Dezentrale Unterbringung als Allheilmittel?

Anlässlich eines Vorlaufes von zwei Jahren für Kreise und Kommunen, um auf den neuerlichen Anstieg der Flüchtlingszahlen zu reagieren, ist das Fehlen angemessener Unterkünfte und ausreichender öffentlicher Kommunikation über die Thematik schwer nachzuvollziehen. Mal werden praktische Hindernisse angeführt, mal mögliche Konflikt-Szenarien als Vorwand konstruiert.

Nachdem beispielsweise in Vorpommern-Rügen mehrere Kommunen die Einrichtung von Gemeinschaftsunterkünften verweigerten, entschied sich der Kreis notgedrungen, verstärkt auf dezentrale Unterbringung zu setzen. Im ersten Moment ließe sich annehmen, dass Politik und Verwaltung einen Schritt in Richtung der Forderungen antirassistischer und Menschenrechtsinitiativen gehen, die seit langem eine Abkehr von der Gemeinschaftsunterbringung fordern.

Mehrheitlich wird von den angesprochenen Gemeinden jedoch der geringfügige Rückgang des Wohnungsleerstandes und somit auch eine Verringerung des Haushaltsdefizits, als Argument für die Aufnahme Asylsuchender ins Feld geführt.

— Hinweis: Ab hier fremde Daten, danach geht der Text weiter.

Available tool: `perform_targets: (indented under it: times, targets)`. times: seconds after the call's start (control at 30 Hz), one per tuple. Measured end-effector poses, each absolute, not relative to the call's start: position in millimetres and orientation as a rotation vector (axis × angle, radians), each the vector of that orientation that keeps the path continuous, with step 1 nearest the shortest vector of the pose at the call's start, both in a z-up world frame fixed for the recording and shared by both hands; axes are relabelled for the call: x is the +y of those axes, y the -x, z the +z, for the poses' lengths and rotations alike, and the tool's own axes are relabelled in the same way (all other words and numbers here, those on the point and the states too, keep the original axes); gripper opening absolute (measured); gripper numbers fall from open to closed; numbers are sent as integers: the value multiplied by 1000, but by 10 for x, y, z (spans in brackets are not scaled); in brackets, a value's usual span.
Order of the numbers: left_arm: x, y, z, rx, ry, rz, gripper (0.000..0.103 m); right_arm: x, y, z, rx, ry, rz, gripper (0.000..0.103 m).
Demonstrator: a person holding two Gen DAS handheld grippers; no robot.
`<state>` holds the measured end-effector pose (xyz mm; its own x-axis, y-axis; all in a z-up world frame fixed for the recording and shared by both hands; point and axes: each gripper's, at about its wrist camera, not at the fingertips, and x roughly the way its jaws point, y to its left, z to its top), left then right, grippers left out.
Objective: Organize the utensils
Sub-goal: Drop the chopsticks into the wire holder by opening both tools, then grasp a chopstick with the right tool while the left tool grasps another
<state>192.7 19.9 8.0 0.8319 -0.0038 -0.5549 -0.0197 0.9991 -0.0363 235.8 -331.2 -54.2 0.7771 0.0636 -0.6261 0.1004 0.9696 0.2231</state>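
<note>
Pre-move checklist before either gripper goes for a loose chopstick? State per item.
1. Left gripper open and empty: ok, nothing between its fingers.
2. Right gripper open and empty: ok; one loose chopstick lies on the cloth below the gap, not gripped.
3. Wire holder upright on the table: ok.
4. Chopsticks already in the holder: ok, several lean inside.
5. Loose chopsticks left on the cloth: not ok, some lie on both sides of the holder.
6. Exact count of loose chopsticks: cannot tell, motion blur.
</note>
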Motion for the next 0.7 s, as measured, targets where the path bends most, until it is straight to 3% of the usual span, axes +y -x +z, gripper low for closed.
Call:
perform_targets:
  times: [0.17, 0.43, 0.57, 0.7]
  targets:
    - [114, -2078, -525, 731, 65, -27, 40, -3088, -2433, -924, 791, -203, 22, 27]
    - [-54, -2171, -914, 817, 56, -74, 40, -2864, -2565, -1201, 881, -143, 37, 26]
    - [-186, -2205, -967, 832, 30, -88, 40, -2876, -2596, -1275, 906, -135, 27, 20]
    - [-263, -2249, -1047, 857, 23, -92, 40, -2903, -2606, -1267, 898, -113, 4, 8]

Aufgrund der halbherzigen Umsetzung erinnert die konkrete Ausgestaltung in einigen Fällen letztlich eher an die Situation vor etwa zehn Jahren, als so genannte Dschungelheime in abgelegenen Ortschaften, ohne adäquate infrastrukturelle Rahmenbedingungen, per Erlass geschlossen wurden. Allerdings entsteht heute der Eindruck, dass die damaligen Ziele, wie eine bessere Integration ins Gemeinwesen, mitunter in Vergessenheit geraten sind. So bedeutet dezentrale Unterbringung etwa in Neklade, einem ehemaligen Zwei- Straßen-Dorf, das heute Ortsteil der zwei Kilometer entfernten Stadt Bergen ist, die Einquartierung von etwa 15 Menschen – in einem als Obdachlosenheim genutzten Wohnblock. Sie sind weder in das gesellschaftliche Leben der Stadt eingebunden, noch wird ihre Unterkunft von einem Sicherheitsdienst bewacht, denn dies ist für dezentral untergebrachte Flüchtlinge nicht vorgesehen.

Informieren und sensibilisieren

Es ist fraglich, ob eine derartige Praxis mit einem geeigneten Unterstützungsangebot einhergehen kann und Möglichkeiten zur sozialen Teilhabe schafft. Genau diese forderte ein Antrag der demokratischen Fraktionen im Landtag bereits im April diesen Jahres. Sein Titel: „Für eine Willkommenskultur in Mecklenburg-Vorpommern – Menschen mit Migrationshintergrund bereichern unsere Gesellschaft und unser Zusammenleben“.

Neonazi-Hetze, rassistische BürgerInnenproteste, überforderte PoltikerInnen und eine kleinmütige Landespolitik, ergeben zusammen eine Mischung, unter der vor allem die Asylsuchenden zu leiden haben.

Benannter Antrag muss ein Lippenbekenntnis bleiben, wenn Gemeinden nicht zur Umsetzung bereit oder in der Lage sind und konkrete Unterstützung vom Land sowie den Kreisen ausbleibt.

Die nüchterne Herangehensweise der Behörden macht Asylsuchende zu Objekten. Mangelnde Sensibilität in der Regionalpresse hinterlässt mitunter den Eindruck, die Flüchtlinge selbst seien die Ursache des Konflikts. Der eigentliche Kern des Problems, nämlich die angemessene Gewährleistung des Grundrechts auf Asyl, gerät fast völlig außer Acht. So verwundert es kaum, dass LokalpolitikerInnen häufiger nicht in der Lage sind, BürgerInnenprotesten Argumente entgegen zu setzen und Neonaziprotest entschieden zu widersprechen.

Auch dezentrale Unterbringung, wenn sie als letzter Ausweg aus der Unterbringungsnot der Kreise erachtet wird, muss mit einem konkreten Unterstützungsangebot einhergehen. Dezentrale Unterbringung in zentralen Orten und mit einem angemessenen Betreuungsangebot sollte an Stelle einer Einquartierung in entlegene Orte stehen. Die geschilderten Ereignisse in Mecklenburg-Vorpommern zeigen, dass die rechte Szene vor allem dort erfolgreich ist, wo Lücken hinterlassen werden. Dem ausgrenzenden Wir, das Neonazis zu konstruieren versuchen, kann nur eine von allen Beteiligten getragene aktive Flüchtlings- und Informationspolitik entgegengesetzt werden. Das Zurückgreifen auf bestehende Beratungsangebote und den Erfahrungsschatz ehrenamtlich Engagierter ist dafür unverzichtbar.

Der Text erschien zuerst in der Zeitschrift „perspektiven“ von LOBBI.